Назвав хирургу адрес своих съемных комнат на Голден-сквер, француженка замолчала, полуприкрыв глаза, однако оставалась встревоженной – даже напряженной. Пол подозревал, что ее мысли вернулись к мужчине, труп которого лежал во флигеле в конце двора.
– Вы помните, почему ходили по Кошачьему Лазу прошлым вечером? – поинтересовался он.
Взгляд Александри снова стал острым.
– Да, конечно. Дамион согласился пойти вместе со мной осмотреть ребенка.
– Ребенка? Какого ребенка?
– Во «Дворе висельника» живет одна француженка, мадам Клер Бизетт. Ее маленькая дочка, Сесиль, серьезно больна.
– И Пельтан осмотрел девочку?
– Да, но был так же поставлен в тупик ее состоянием, как и я.
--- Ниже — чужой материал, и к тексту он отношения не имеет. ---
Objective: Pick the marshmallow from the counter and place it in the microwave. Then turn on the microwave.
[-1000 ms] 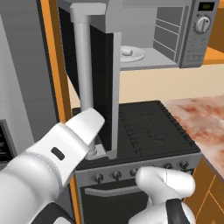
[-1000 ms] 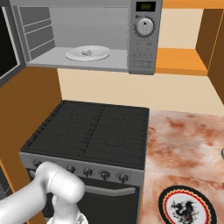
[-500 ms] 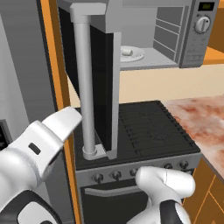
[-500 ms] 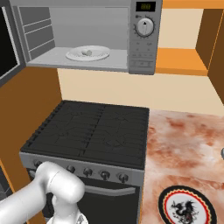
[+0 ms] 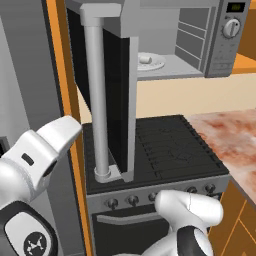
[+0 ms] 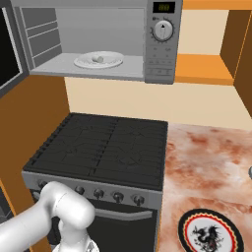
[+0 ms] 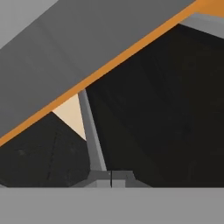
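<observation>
The claw (image 7: pixel 111 180) sits at the bottom centre of the hand view with its two dark fingertips pressed together, fully closed and holding nothing. Whether it touches the dark glass just ahead of it cannot be told.

The microwave (image 6: pixel 160 59) fills the top of the right base view: a boxy silver-grey shell with a ribbed inner wall, a round dial and a small dark display on its right-hand panel. Its door (image 5: pixel 115 100) hangs wide open at the centre left of the left base view, a flat slab of dark glass with a long, smooth grey bar handle (image 5: pixel 96 95) running down its edge.

Inside the cavity, a round white plate (image 6: pixel 115 61) lies flat, and the marshmallow (image 6: pixel 100 59), a small off-white stubby lump, rests on it.

Below, the black stovetop (image 6: pixel 103 147) shows ridged grates and a row of small round knobs. At the lower right of the right base view, the counter (image 6: pixel 211 162) is flat and stone-like, mottled pinkish-red, brown and white.
</observation>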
Боюсь, малышка умирает. – Голова раненой тревожно заерзала по подушке. – Я обещала навестить их сегодня утром. Я…
Гибсон положил руку на плечо француженки, успокаивая ее.
– Не расстраивайтесь. Если хотите, я могу туда сходить.
Женская плоть под его ладонью была нежной и теплой. Александри подняла на него глаза.
– У несчастной матери нет денег, чтобы заплатить вам.
Пол мотнул головой:
– Это неважно. Просто расскажите мне…
Он запнулся, встретившись взглядом с Александри, чьи зрачки расширились от нового прилива страха, потому что на улице раздались громкие голоса и во входную дверь забарабанил тяжелый кулак.